Beetles Use Nanostructures for Color
Many bright, iridescent beetles and butterflies get their brilliant colors not from pigments, but from the way tiny structures on their bodies reflect light. These structures have long been of interest to scientists, who hope to imitate these photon-controlling crystals to build better solar cells, sensors, and other optical devices–potentially even optical computer chips.

Courtesy of Science/AAAS
Researchers at the Georgia Institute for Technology have now taken a closer look at the exoskeleton of the jewel beetle–the details are published today in the journal Science. Previously, researchers had shown that the beetle reflects what appears to us as a shining green color in the form of leftward-circulating polarized light (as the light travels, its corresponding electric field rotates leftward). Shining only right-turning polarized light at the beetle causes it to lose its green color (see the pictures above).
The left-turning reflection occurs because of complex helical nanostructures in the beetle’s exoskeleton. Its exoskeleton is made up of hexagonal, pentagonal, and heptagonal cells containing yellow cones surrounded by green.
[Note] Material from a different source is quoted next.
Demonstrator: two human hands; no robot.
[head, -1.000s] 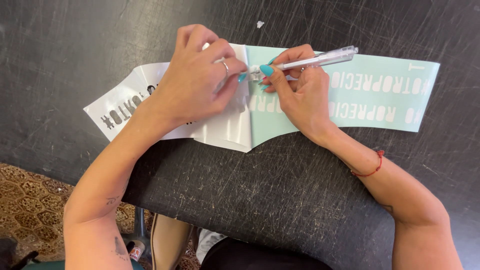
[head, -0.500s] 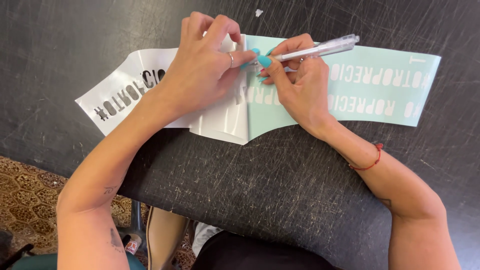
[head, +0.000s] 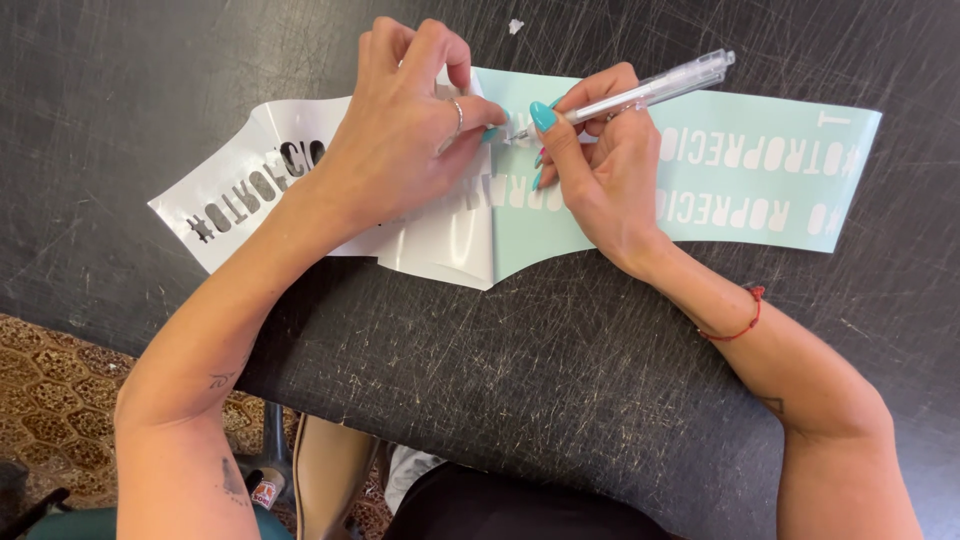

Vivek Sharma, Mohan Srinivasarao, and others at Georgia Tech used confocal microscopy to show how tightly packed, concentric arcs (or spirals) on these cells look very similar to a type of liquid crystal. Because scientists already understand how liquid crystals form, this new association may help them understand how the insect’s optical structure self-assembles.
Last year I wrote about a Brazilian beetle that has an ideal photonic-crystal structure that researchers are trying to emulate. Researchers speculate that these beetles may even use such photonic complex substructures to communicate with each other via light or to ward off predators.